Pour Zoé Dubois, responsable du plaidoyer chez achACT, la plateforme d’organisation qui milite en Belgique francophone pour les droits des travailleur·euses dans les filières internationales de la confection de vêtements : « On se situe à un moment charnière, des textes législatifs annoncent des promesses mais la faiblesse de la proposition de directive européenne témoigne déjà d’un lobby intensif des entreprises pour déforcer le devoir de vigilance. Il est temps d’agir politiquement, d’agir vite, d’agir avec ambition. »
« Chaque jour qui passe sans une législation forte sur le devoir de vigilance est une journée de plus de violations des droits humains" complètent en front commun la FGTB, la CSC et la CGLSB.

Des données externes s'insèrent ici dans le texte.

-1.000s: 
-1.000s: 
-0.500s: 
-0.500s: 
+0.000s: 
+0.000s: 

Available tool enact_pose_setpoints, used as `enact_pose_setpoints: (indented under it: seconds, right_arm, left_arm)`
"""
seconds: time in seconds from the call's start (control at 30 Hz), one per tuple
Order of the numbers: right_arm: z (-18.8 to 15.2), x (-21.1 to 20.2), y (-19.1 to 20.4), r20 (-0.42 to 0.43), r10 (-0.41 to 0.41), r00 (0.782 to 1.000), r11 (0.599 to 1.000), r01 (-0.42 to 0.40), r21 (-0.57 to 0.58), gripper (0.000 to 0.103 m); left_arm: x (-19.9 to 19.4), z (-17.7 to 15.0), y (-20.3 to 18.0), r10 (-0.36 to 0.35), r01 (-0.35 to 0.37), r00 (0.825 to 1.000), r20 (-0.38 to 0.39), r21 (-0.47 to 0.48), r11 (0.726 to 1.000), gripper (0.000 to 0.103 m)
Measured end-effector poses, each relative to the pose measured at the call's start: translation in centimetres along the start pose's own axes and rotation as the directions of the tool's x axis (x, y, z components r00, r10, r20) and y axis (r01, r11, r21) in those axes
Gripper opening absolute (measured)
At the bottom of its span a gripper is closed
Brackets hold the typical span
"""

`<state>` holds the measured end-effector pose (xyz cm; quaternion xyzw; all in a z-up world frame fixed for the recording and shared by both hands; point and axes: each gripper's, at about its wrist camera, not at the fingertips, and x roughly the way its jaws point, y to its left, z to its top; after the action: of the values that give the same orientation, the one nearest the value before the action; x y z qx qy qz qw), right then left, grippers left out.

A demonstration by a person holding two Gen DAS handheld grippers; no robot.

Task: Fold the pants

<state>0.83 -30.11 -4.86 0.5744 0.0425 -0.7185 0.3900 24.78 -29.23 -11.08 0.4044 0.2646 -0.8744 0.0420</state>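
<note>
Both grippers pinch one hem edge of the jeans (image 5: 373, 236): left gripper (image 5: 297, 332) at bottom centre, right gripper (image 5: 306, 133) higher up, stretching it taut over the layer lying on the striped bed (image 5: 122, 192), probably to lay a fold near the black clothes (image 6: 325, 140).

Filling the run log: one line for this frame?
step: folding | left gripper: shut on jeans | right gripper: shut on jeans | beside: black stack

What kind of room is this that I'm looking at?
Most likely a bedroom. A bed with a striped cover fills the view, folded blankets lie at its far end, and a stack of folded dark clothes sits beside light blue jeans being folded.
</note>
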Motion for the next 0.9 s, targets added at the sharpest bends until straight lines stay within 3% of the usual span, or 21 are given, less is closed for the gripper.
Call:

L’Organisation internationale du travail estime que 2,3 millions de travailleur·euses dans le monde meurent chaque année d’accidents ou de maladies liés au travail. Cela représente 6 000 décès par jour. Beaucoup de ces travailleur·euses sont employé·es dans les filières internationales de sous-traitance dans lesquelles, souvent hors de vue et d’accès, ils/elles ne peuvent jouir que d’une faible protection. Et cela ne tient pas compte des salaires de misère, de l’entrave à la liberté syndicale et autres violations des droits fondamentaux qui font de nombreux ravages dans les chaînes de valeur mondialisées. Une législation forte sur le devoir de vigilance peut constituer une véritable avancée pour garantir le respect des droits des travailleur·euses. »
Enfin, pour Julie Frère de Test Achats : « Il reste très difficile voire impossible de savoir où et dans quelles conditions les produits sont fabriqués. Et quand les informations sont rendues publiques par les entreprises, elles sont souvent incomplètes, quasi inaccessibles ou divulguées dans des formats si divers d’une entreprise à l’autre qu’il est très compliqué pour les consommateur·trices de s’y retrouver.
Des cadres législatifs ambitieux doivent être mis en place au plus tôt pour contraindre les entreprises à avancer concrètement dans la mise en œuvre de leur devoir de vigilance. Les consommateur·trices ont besoin de réelles garanties. »
Avec cette action, les coupoles CNCD 11.11.11 et 11.11.11 ont lancé leur campagne nationale « Les droits humains n’ont pas de prix ».